■ Instructions to follow
Set down the data below from its first line to the line holding "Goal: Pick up", inclusive; omit all pictures.

■ Information supplied
________________________

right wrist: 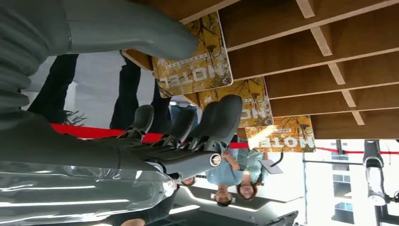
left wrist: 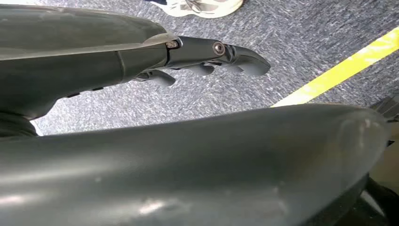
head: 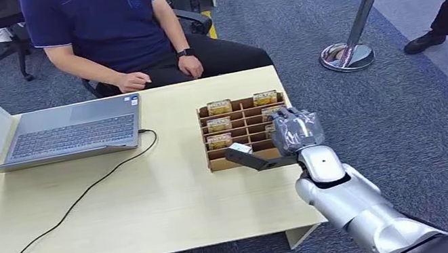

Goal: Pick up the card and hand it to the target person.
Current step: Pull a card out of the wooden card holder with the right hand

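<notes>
I am reaching: my right hand (head: 296, 129) hovers at the rack's (head: 240, 159) right end, fingers apart, nothing gripped. The cards (right wrist: 195, 66) stand upright in their slots, just beyond my fingertips (right wrist: 226, 113). Next I must pinch one card and lift it straight out.

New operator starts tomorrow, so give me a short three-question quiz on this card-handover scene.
1. True or false: the right hand is at the wooden card rack.
2. Which word is printed on the cards? A) HOTEL B) BANK C) MENU
3. Fill in: the laptop on the table is ____ (open/closed).

Key: 1 true; 2 A; 3 open.
</notes>
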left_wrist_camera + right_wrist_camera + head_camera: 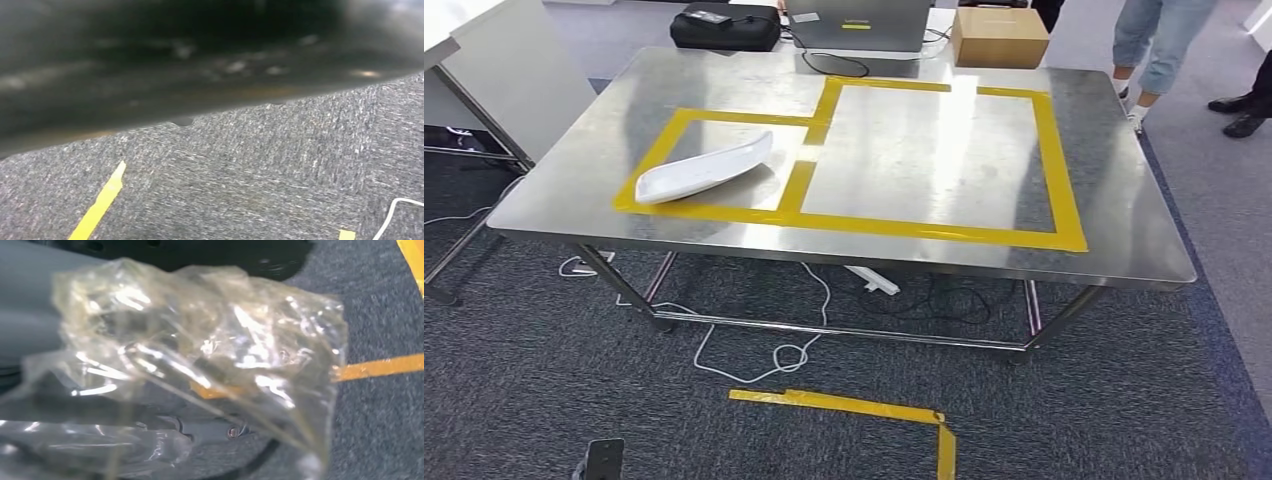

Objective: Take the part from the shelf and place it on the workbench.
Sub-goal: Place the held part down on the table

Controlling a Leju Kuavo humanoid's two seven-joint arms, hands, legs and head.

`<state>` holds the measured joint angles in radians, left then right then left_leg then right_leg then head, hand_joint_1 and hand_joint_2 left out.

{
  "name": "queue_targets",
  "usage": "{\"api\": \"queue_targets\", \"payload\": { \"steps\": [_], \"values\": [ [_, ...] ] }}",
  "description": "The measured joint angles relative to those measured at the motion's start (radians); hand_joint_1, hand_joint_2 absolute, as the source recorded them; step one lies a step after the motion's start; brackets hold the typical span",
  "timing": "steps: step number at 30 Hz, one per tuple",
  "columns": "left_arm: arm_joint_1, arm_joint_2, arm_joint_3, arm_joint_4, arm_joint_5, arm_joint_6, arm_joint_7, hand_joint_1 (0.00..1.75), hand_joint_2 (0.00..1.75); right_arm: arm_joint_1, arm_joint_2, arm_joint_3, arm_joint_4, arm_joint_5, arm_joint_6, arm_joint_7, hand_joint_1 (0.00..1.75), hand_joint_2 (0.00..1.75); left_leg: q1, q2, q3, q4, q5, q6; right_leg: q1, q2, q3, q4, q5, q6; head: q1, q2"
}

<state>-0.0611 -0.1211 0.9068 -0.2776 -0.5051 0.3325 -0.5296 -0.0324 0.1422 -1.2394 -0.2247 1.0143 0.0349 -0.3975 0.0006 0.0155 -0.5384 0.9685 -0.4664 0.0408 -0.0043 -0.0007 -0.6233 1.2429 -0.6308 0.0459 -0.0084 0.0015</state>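
Clear-bagged part [200,365] held against right hand [30,315].

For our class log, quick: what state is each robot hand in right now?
Left hand: cannot be told from these pictures.
Right hand: holding a clear plastic bag with the part inside.

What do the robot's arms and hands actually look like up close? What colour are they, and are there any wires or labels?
Little can be seen. In the right wrist view, the right hand is a smooth, matte grey casing with darker grey parts beside it. A crinkled clear plastic bag covers its fingers. No cables or markings can be made out on it. The left wrist view is too blurred to add anything.
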Motion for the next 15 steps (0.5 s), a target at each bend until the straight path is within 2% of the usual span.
{"api": "queue_targets", "payload": {
  "steps": [1, 3, 4, 5, 7, 8, 9, 10, 12, 13, 14, 15],
  "values": [
    [0.000, -0.001, 0.000, 0.000, 0.000, 0.000, 0.000, 0.00, 0.00, 0.000, 0.000, 0.000, 0.000, 0.000, 0.000, 0.000, 0.00, 0.00, -0.001, 0.000, -0.005, 0.001, 0.004, -0.002, 0.000, 0.000, 0.043, -0.066, 0.031, -0.002, 0.000, 0.000],
    [-0.001, -0.001, -0.001, 0.001, 0.000, 0.000, 0.000, 0.00, 0.00, -0.002, -0.001, 0.000, 0.000, 0.000, 0.000, 0.000, 0.00, 0.00, -0.003, 0.000, -0.015, 0.005, 0.012, -0.008, 0.001, 0.000, 0.139, -0.223, 0.077, -0.009, 0.000, 0.000],
    [-0.001, -0.002, -0.001, 0.001, 0.000, 0.000, 0.000, 0.00, 0.00, -0.004, -0.001, 0.000, 0.000, 0.000, 0.000, 0.000, 0.00, 0.00, -0.004, 0.000, -0.018, 0.007, 0.017, -0.013, 0.002, 0.000, 0.167, -0.273, 0.087, -0.013, -0.001, 0.000],
    [-0.001, -0.002, -0.001, 0.001, 0.000, 0.000, 0.000, 0.00, 0.00, -0.004, -0.001, 0.000, 0.000, 0.000, 0.000, 0.000, 0.00, 0.00, -0.006, 0.000, -0.021, 0.009, 0.022, -0.018, 0.004, 0.000, 0.176, -0.293, 0.089, -0.015, -0.002, 0.000],
    [-0.001, -0.002, -0.001, 0.002, -0.001, 0.000, -0.001, 0.00, 0.00, -0.002, -0.001, 0.000, 0.000, 0.000, 0.000, 0.000, 0.00, 0.00, -0.006, -0.001, -0.026, 0.010, 0.031, -0.029, 0.002, 0.000, 0.165, -0.296, 0.098, -0.025, -0.002, 0.000],
    [-0.001, -0.002, -0.001, 0.002, -0.001, 0.000, -0.001, 0.00, 0.00, -0.002, -0.001, 0.000, 0.000, 0.000, 0.000, 0.000, 0.00, 0.00, -0.006, -0.002, -0.030, 0.016, 0.023, -0.035, 0.000, -0.001, 0.159, -0.298, 0.104, -0.033, -0.002, 0.000],
    [0.000, -0.002, -0.001, 0.002, -0.001, 0.000, -0.001, 0.00, 0.00, -0.002, -0.001, 0.000, 0.000, 0.000, 0.000, 0.000, 0.00, 0.00, -0.005, -0.004, -0.038, 0.035, -0.001, -0.042, -0.003, -0.003, 0.155, -0.300, 0.111, -0.043, -0.005, 0.000],
    [0.000, -0.001, -0.001, 0.002, -0.001, 0.000, -0.001, 0.00, 0.00, -0.003, -0.001, 0.000, 0.000, 0.000, 0.000, 0.000, 0.00, 0.00, -0.003, -0.006, -0.052, 0.074, -0.040, -0.048, -0.005, -0.004, 0.149, -0.302, 0.120, -0.051, -0.008, 0.000],
    [0.000, -0.001, -0.001, 0.002, -0.002, -0.003, -0.001, 0.00, 0.00, -0.003, -0.001, 0.000, 0.000, 0.000, 0.000, 0.000, 0.00, 0.00, 0.002, -0.008, -0.090, 0.201, -0.134, -0.058, -0.004, -0.005, 0.132, -0.300, 0.136, -0.056, -0.013, 0.000],
    [0.001, -0.002, -0.001, 0.003, -0.004, -0.006, -0.001, 0.00, 0.00, -0.002, -0.001, 0.000, 0.000, 0.000, 0.000, 0.000, 0.00, 0.00, 0.005, -0.008, -0.104, 0.261, -0.163, -0.061, -0.004, -0.005, 0.120, -0.297, 0.143, -0.056, -0.014, 0.000],
    [0.001, -0.002, -0.001, 0.003, -0.006, -0.011, -0.001, 0.00, 0.00, -0.002, -0.001, 0.000, 0.000, 0.001, 0.000, 0.000, 0.00, 0.00, 0.006, -0.008, -0.103, 0.291, -0.170, -0.063, -0.004, -0.005, 0.108, -0.293, 0.149, -0.055, -0.014, 0.000],
    [0.002, -0.002, -0.002, 0.004, -0.009, -0.016, -0.001, 0.00, 0.00, -0.001, -0.001, 0.000, 0.000, 0.002, 0.000, 0.000, 0.00, 0.00, 0.007, -0.008, -0.085, 0.283, -0.157, -0.063, -0.004, -0.005, 0.096, -0.288, 0.155, -0.053, -0.015, 0.000]
  ]
}}
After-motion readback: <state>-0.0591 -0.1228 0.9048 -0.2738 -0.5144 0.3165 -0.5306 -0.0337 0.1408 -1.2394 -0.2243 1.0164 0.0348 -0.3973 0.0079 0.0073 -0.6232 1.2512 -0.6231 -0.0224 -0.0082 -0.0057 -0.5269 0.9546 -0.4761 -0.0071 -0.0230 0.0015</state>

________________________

■ Answer below
right wrist: 
left wrist: 
head: 

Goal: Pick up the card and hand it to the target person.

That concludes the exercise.